Start to finish, copy the data exactly.
========
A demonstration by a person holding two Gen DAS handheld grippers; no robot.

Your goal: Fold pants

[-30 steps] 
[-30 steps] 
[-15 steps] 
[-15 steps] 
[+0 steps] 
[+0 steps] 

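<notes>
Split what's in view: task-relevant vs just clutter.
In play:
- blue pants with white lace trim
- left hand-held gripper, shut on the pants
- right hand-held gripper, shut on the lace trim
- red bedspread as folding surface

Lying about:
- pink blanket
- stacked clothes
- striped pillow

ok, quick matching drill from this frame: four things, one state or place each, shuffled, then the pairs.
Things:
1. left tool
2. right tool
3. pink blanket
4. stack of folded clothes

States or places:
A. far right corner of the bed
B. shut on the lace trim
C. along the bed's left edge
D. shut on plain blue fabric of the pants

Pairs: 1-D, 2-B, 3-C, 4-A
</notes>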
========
*EXERCISE RESULT:*
A demonstration by a person holding two Gen DAS handheld grippers; no robot.

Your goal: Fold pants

[-30 steps] 
[-30 steps] 
[-15 steps] 
[-15 steps] 
[+0 steps] 
[+0 steps] 

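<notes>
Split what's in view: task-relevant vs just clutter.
In play:
- blue pants with white lace trim
- left hand-held gripper, shut on the pants
- right hand-held gripper, shut on the lace trim
- red bedspread as folding surface

Lying about:
- pink blanket
- stacked clothes
- striped pillow

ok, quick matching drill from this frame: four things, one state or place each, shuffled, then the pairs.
Things:
1. left tool
2. right tool
3. pink blanket
4. stack of folded clothes

States or places:
A. far right corner of the bed
B. shut on the lace trim
C. along the bed's left edge
D. shut on plain blue fabric of the pants

Pairs: 1-D, 2-B, 3-C, 4-A
</notes>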

Nothing else is required to complete the exercise.